[TASK TO CARRY OUT]:
Drop every image, then reproduce the data exactly as given.

_____

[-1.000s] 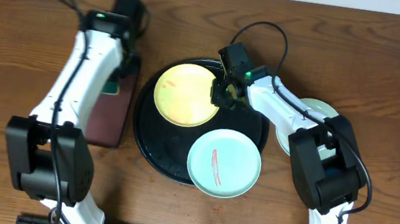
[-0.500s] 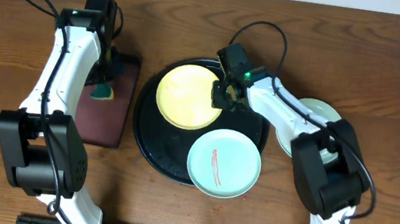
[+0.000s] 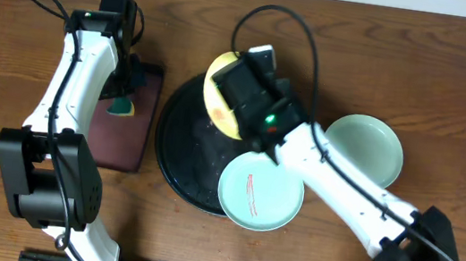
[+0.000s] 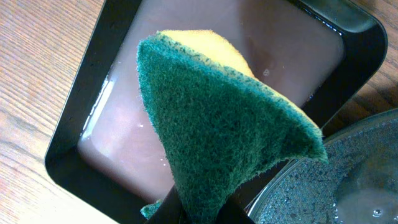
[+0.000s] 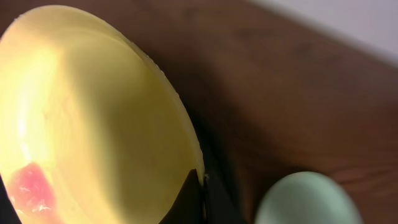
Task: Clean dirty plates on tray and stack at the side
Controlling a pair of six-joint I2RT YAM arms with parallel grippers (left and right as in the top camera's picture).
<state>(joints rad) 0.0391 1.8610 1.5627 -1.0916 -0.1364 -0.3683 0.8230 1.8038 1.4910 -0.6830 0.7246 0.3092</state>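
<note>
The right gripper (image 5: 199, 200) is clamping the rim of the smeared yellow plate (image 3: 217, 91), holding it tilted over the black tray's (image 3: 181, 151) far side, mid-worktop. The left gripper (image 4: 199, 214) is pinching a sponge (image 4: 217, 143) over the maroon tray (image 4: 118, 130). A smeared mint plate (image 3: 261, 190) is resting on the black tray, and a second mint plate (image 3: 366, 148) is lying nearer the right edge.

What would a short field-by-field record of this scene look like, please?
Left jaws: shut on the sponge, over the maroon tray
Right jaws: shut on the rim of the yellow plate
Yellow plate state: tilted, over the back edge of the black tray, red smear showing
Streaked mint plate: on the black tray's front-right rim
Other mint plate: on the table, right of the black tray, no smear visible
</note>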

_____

[WORKED SOLUTION]:
[-1.000s] 
[-0.500s] 
[+0.000s] 
[+0.000s] 
[+0.000s] 
Task: Clean dirty plates on tray and stack at the side
Controlling a pair of six-joint I2RT YAM arms with parallel grippers (left and right as in the top camera's picture).
<state>(joints rad) 0.0391 1.8610 1.5627 -1.0916 -0.1364 -0.3683 0.8230 1.8038 1.4910 -0.6830 0.7246 0.3092</state>
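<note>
The right gripper (image 5: 199, 200) is clamping the rim of the smeared yellow plate (image 3: 217, 91), holding it tilted over the black tray's (image 3: 181, 151) far side, mid-worktop. The left gripper (image 4: 199, 214) is pinching a sponge (image 4: 217, 143) over the maroon tray (image 4: 118, 130). A smeared mint plate (image 3: 261, 190) is resting on the black tray, and a second mint plate (image 3: 366, 148) is lying nearer the right edge.

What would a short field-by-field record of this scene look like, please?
Left jaws: shut on the sponge, over the maroon tray
Right jaws: shut on the rim of the yellow plate
Yellow plate state: tilted, over the back edge of the black tray, red smear showing
Streaked mint plate: on the black tray's front-right rim
Other mint plate: on the table, right of the black tray, no smear visible
</note>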

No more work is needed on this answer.